PDFrate demonstrates a well refined mechanism for detecting malicious documents. This currently operates on PDF documents. I am close to extending this to office documents. But I see this paradigm extending much farther than just malicious documents. I see wise (and deep) selection of features and machine learning being effective for many things other things such as emails, network transactions such as HTTP, web pages, and other file formats such as SWF and JAR.
I’m happy to provide the PDFrate service to the community so that others can leverage (and critique) this mechanism. Providing this as a service is a really good way for others to be able to use it because it removes a lot of the difficulty of implementation and configuration, the hardest part of which is collecting and labeling a training set. High quality training data is critical for high quality classification and this data is often hard for a single organization/individual to compile. While the current data sets/classifiers provided on the site are fine for detecting similar attacks, there is room for improvement and generalization which I hope will come from community submissions and ratings. So please vote on submissions, malicious or not, as this will speed the development and evolution of a community driven classifier. This service could benefit from some additional recent targeted PDFs.

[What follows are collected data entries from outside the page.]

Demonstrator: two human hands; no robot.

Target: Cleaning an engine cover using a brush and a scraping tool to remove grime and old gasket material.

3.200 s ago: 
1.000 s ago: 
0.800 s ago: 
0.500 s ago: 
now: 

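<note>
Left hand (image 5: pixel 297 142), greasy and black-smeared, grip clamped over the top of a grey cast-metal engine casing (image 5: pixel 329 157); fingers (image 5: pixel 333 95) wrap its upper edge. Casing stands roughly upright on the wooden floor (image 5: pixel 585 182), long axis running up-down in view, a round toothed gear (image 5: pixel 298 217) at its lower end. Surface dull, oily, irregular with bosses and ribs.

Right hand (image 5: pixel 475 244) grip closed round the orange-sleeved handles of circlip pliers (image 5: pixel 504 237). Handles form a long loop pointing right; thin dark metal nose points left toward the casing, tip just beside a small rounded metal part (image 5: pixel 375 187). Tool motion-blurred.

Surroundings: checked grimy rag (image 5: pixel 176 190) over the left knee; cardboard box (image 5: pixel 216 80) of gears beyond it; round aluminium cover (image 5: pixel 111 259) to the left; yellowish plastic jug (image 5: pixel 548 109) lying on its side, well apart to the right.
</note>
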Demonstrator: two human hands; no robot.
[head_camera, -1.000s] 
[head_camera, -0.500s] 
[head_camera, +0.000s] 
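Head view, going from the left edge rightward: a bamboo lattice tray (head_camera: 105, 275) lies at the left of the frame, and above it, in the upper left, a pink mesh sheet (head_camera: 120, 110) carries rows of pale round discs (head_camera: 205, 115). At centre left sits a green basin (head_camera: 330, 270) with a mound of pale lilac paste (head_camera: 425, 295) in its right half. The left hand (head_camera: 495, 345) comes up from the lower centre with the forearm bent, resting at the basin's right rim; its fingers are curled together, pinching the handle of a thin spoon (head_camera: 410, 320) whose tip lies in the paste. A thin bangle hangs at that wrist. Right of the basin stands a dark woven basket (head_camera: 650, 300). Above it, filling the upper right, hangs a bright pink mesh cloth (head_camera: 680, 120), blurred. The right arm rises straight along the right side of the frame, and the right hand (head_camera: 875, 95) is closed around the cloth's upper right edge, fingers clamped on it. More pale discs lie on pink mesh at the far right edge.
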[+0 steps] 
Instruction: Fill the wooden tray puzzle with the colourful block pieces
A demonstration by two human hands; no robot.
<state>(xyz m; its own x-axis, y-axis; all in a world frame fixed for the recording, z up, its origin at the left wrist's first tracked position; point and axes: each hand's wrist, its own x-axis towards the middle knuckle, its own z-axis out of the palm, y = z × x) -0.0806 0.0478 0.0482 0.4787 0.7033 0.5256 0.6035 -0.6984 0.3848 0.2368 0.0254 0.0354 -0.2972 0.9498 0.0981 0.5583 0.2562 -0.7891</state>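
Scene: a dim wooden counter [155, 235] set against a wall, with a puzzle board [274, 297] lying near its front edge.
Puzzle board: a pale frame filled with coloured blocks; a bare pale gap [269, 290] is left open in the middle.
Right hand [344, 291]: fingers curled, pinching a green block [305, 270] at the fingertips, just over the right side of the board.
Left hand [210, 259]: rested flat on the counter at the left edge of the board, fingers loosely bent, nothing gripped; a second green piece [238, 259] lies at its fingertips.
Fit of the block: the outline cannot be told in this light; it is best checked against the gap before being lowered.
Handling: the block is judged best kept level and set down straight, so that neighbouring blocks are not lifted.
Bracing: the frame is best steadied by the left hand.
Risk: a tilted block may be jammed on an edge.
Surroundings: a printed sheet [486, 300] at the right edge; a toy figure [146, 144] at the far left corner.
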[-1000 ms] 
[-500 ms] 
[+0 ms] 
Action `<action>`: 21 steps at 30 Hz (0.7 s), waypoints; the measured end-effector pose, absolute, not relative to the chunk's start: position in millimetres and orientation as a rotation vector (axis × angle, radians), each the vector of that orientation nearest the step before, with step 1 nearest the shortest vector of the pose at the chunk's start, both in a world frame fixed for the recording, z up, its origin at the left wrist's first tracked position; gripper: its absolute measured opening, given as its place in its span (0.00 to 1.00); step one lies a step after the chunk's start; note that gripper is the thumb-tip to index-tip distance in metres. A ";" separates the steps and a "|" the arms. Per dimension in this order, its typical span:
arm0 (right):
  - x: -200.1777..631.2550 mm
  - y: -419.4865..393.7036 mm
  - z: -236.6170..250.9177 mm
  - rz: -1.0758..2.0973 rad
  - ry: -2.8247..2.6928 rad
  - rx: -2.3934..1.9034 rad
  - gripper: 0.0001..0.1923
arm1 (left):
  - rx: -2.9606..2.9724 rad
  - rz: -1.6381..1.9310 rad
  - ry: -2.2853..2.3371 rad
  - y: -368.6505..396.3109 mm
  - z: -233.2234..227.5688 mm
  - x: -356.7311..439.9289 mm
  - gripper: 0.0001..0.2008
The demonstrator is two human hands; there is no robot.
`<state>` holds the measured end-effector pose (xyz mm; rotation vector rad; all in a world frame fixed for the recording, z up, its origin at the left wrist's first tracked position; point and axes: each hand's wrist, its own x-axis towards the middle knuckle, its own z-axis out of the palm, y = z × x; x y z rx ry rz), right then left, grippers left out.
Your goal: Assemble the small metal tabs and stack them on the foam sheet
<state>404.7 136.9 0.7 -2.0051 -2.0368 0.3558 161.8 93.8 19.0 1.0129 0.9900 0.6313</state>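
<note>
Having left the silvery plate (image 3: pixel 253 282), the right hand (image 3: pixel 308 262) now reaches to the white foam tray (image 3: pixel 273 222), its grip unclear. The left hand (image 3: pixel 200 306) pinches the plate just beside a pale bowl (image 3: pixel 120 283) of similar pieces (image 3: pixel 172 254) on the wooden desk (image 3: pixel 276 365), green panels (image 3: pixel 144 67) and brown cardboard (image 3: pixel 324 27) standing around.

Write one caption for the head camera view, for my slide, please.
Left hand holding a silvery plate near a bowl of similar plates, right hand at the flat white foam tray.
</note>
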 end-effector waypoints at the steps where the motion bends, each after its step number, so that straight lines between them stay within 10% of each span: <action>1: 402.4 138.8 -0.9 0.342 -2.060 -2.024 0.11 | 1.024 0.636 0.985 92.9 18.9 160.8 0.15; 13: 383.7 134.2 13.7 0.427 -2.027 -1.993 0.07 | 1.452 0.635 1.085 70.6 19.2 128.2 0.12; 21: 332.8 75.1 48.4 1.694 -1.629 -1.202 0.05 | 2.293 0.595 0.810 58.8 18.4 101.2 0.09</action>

In addition to the classification that PDFrate provides, it also provides one of the best document metadata extraction capabilities that I’ve seen. While there are many tools for PDF analysis, the metadata and structure extraction capabilities used by PDFrate provide a great mix of speed, simplicity, robustness, saliency, and transparency. Even if you aren’t sold on using PDFrate for classification, you might see if you like the metadata it provides. Again, the about provides illustrative examples.
I hope this service is useful to the community. I look forward to describing in depth in December at ACSAC!